Well, I like the your smoothie recipe, but I doubt if it tastes good. I would rather go with choco smoothie which can be healthy as well as tasty. I am currently on a weight loss south florida program to reduce excess weight. :shrug:


----------



## summerdaze (Jun 11, 2009)

My daily green drink is: handful of spinach, chard, kale, or any kind of greens, but I like spinach the best, 1 celery rib, a hunk of seedless cucumber, parsley, a spoonful of salsa, a few walnuts if I have them, a sprinkling of turmeric, and garlic salt blended up in my Bullet.
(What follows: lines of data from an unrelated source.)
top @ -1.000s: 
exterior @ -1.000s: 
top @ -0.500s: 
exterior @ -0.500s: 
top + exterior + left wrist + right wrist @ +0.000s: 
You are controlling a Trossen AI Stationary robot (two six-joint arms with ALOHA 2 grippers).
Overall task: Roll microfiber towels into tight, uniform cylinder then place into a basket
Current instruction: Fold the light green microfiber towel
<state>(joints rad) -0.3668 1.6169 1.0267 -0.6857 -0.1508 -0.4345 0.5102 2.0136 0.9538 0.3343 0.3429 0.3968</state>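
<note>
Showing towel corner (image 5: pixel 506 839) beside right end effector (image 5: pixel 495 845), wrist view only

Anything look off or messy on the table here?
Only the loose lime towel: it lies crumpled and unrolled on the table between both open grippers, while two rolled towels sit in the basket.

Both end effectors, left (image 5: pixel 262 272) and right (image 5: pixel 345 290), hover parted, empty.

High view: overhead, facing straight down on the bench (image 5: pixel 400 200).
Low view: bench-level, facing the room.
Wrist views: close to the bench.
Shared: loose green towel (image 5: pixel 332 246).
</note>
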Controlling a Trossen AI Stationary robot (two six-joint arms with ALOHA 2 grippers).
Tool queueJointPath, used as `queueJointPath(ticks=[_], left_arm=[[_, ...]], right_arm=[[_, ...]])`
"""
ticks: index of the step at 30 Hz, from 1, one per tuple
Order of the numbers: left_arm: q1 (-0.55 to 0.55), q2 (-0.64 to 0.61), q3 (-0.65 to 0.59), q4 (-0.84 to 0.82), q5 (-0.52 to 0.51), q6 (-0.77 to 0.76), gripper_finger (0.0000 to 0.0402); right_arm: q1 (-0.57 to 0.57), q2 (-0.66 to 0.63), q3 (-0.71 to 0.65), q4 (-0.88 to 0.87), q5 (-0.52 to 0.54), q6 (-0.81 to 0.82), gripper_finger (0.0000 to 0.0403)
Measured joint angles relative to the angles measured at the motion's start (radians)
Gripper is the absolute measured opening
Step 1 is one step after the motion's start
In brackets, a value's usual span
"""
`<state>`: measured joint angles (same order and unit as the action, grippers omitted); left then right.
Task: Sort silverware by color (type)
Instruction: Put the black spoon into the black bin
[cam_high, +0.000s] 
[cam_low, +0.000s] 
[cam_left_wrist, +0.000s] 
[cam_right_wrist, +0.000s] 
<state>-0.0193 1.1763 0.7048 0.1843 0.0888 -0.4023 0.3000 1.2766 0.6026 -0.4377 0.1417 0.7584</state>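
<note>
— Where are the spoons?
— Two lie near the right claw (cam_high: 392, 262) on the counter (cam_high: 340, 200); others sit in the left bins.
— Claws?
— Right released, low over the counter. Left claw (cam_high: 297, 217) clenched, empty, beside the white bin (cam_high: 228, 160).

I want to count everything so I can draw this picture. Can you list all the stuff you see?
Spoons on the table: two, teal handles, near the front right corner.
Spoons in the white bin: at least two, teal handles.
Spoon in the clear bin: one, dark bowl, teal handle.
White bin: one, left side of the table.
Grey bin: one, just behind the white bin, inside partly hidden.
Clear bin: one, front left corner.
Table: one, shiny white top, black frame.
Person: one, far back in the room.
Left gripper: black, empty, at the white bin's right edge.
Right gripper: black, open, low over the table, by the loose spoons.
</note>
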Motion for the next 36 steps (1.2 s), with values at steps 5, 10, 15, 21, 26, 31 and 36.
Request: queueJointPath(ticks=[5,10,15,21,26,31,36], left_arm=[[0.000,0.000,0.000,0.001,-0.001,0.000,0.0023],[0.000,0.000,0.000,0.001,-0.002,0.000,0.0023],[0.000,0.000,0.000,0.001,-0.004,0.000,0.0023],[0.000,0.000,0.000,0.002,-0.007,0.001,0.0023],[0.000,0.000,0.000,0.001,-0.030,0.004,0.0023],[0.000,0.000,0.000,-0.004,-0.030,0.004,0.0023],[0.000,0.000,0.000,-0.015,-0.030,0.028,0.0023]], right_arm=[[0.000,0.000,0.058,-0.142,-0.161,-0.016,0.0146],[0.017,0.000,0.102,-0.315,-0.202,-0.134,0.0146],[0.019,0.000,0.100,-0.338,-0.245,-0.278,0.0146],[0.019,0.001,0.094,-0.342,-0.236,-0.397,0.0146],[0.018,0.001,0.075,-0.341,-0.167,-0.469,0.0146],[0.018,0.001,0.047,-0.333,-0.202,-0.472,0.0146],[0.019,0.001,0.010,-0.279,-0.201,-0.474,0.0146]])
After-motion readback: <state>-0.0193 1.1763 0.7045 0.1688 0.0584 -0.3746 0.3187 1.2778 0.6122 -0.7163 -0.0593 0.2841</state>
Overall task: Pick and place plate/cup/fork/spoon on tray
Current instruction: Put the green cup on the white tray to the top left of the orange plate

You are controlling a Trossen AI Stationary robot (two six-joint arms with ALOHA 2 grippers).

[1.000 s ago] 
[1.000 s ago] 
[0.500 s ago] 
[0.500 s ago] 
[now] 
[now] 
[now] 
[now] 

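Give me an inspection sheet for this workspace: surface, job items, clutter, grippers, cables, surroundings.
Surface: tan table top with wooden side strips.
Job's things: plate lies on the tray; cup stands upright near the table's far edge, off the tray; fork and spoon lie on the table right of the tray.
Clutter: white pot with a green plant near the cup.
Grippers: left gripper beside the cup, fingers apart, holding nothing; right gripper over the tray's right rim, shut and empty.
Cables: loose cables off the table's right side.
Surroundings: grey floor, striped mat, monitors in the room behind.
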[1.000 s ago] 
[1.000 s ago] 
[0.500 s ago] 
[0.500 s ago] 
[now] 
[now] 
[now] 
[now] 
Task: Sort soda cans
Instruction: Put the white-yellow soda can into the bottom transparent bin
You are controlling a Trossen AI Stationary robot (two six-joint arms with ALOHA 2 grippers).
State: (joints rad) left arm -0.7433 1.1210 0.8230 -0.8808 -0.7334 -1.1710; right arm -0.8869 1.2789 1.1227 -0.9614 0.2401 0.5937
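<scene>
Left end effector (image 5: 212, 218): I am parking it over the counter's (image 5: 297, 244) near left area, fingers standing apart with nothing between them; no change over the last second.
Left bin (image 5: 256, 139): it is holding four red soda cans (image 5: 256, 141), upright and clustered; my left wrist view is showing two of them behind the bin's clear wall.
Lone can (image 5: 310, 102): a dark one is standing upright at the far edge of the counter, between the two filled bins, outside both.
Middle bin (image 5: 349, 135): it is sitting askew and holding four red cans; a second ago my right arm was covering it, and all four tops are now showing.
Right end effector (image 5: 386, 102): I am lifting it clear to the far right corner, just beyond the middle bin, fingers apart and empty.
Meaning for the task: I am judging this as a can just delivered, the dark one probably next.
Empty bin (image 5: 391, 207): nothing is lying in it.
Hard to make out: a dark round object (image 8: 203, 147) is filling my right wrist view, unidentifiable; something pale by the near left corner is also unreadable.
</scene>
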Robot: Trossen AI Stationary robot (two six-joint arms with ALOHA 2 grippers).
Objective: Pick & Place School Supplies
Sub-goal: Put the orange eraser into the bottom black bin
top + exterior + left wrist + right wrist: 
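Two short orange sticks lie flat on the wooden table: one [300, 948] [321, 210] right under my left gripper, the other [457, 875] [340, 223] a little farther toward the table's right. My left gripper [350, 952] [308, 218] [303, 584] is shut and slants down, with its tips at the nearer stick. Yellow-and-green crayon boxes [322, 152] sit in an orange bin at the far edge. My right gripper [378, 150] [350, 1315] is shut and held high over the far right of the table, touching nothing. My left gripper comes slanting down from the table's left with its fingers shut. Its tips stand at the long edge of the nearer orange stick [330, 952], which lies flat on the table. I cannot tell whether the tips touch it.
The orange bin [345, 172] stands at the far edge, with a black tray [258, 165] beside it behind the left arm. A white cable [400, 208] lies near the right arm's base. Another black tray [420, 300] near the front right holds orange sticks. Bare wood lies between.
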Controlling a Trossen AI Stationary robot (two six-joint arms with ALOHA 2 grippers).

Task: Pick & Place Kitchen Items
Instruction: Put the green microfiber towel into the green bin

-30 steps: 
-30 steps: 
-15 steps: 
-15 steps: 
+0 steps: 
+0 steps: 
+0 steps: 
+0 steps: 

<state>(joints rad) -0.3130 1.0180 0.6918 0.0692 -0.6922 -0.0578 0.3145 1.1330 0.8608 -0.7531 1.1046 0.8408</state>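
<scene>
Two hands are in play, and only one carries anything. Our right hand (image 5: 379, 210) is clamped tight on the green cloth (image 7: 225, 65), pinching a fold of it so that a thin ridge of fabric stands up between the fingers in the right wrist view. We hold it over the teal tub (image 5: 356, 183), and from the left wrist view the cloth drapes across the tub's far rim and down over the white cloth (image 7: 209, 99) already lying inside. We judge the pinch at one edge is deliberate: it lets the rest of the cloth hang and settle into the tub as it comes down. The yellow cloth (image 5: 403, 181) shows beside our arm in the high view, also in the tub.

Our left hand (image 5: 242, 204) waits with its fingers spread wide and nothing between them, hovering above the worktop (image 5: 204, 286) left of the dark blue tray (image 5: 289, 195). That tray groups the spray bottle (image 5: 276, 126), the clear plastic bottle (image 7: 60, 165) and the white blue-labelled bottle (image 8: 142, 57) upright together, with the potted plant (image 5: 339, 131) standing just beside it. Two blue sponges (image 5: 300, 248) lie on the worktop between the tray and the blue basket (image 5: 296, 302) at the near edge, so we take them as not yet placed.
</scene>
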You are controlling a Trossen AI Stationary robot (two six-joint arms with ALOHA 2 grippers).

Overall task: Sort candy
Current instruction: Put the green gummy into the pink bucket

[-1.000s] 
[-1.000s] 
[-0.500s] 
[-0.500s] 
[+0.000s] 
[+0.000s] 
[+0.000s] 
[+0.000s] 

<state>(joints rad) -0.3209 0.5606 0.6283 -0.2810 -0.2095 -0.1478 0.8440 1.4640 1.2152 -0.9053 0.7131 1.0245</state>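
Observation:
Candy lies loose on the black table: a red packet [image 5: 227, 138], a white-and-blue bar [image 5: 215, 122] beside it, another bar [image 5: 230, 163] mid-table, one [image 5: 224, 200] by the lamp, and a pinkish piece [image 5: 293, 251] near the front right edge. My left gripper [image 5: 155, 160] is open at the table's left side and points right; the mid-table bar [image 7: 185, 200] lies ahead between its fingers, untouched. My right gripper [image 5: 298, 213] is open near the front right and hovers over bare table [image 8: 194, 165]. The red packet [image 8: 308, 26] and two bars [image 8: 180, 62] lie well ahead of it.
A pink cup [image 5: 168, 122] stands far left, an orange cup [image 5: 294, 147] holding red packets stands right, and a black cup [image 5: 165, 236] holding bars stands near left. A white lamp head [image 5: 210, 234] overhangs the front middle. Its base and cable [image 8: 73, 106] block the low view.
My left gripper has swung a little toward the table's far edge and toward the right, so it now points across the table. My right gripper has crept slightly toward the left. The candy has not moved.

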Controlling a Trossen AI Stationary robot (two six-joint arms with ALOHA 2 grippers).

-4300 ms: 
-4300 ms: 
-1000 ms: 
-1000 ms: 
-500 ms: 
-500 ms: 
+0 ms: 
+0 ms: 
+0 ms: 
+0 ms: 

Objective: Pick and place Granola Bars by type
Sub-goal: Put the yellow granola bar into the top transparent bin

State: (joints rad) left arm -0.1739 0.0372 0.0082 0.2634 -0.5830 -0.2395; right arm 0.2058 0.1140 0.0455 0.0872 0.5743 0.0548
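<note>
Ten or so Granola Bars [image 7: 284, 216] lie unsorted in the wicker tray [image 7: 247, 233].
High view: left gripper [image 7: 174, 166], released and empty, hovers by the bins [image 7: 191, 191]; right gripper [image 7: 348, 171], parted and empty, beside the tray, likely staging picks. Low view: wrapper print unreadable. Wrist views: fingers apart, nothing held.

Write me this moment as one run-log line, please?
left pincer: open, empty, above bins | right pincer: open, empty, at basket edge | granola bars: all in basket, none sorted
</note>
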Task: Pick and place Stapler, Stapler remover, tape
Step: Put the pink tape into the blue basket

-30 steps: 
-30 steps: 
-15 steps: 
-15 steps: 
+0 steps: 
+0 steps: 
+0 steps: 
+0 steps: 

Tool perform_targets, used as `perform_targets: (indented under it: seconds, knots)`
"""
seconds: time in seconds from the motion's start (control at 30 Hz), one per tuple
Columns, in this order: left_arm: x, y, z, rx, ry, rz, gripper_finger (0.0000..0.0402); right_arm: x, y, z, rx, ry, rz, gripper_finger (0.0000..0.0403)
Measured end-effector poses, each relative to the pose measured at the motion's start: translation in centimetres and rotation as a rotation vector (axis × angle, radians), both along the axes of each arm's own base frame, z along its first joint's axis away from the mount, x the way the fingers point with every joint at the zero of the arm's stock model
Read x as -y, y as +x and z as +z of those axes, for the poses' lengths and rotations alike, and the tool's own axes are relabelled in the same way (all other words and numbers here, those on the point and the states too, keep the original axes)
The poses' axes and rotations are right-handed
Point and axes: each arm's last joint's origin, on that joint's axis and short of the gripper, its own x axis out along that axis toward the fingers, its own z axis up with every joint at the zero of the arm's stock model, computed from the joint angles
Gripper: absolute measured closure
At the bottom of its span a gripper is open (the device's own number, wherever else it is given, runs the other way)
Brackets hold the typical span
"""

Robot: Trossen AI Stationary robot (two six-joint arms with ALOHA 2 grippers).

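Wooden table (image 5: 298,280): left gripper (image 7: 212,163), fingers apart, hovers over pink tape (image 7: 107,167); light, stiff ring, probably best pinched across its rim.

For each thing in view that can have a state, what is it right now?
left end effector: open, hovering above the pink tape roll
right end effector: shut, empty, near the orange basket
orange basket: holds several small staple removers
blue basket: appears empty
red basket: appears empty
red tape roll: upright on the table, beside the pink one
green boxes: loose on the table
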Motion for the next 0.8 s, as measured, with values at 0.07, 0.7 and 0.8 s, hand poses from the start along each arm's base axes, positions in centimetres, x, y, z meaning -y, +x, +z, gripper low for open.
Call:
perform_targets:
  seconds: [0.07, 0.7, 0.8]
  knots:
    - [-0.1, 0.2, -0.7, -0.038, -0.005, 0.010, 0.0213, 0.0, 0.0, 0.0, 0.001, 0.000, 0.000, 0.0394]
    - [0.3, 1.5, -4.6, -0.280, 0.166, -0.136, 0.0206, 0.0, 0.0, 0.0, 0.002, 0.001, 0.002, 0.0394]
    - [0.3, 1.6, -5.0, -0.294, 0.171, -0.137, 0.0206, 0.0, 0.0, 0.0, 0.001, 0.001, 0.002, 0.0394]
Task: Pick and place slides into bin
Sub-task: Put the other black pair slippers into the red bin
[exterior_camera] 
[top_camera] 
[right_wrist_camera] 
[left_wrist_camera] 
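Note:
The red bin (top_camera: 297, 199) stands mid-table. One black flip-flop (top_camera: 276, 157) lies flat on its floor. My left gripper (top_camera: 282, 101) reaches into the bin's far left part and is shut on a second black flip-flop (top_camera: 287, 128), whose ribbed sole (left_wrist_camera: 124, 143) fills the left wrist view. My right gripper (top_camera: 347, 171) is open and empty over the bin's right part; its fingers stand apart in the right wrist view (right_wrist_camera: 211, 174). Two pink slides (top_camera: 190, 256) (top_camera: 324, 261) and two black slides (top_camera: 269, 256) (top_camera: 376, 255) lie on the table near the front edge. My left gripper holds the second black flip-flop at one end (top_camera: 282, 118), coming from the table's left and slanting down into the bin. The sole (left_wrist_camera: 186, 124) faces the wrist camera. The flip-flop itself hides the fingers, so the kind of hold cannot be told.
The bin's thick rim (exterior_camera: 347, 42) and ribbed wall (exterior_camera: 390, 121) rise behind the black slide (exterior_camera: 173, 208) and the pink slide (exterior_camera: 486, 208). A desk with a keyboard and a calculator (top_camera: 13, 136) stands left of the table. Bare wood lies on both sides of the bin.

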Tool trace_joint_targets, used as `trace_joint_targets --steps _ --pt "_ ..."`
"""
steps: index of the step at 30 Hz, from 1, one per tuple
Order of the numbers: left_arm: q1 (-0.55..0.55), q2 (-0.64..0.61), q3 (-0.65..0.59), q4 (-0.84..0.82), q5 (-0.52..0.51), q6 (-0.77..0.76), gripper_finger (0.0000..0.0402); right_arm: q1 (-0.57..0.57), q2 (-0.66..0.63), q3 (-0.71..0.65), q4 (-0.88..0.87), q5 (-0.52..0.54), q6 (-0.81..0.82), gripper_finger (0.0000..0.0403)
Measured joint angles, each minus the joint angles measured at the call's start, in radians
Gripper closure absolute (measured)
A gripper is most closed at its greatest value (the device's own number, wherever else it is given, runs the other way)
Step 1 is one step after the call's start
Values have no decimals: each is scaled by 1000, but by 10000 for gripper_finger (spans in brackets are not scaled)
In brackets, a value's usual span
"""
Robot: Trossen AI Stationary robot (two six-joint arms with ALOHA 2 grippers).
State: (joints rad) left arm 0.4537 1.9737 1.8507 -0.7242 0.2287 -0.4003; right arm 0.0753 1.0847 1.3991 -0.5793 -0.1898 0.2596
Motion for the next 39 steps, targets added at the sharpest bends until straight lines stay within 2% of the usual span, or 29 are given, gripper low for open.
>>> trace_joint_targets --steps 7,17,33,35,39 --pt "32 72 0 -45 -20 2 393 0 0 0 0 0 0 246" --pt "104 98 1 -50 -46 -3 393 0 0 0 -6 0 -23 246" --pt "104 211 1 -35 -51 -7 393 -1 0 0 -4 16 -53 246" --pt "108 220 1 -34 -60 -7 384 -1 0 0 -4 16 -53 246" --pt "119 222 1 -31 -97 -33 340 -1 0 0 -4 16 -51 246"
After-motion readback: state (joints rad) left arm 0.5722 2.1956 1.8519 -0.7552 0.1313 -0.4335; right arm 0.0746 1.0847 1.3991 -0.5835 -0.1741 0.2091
Sometimes I put in 1/2 an avocado for a creamy texture, and once in a while I'll add in some tomato juice to switch up the taste. 

I honestly LIKE the taste of these drinks, so it's not hard for me to do, and takes just a couple of minutes to do.
I rarely throw in fruit, because I don't want the sugar, but occasionally, I will throw in some berries.


----------



## Jokarva (Jan 17, 2010)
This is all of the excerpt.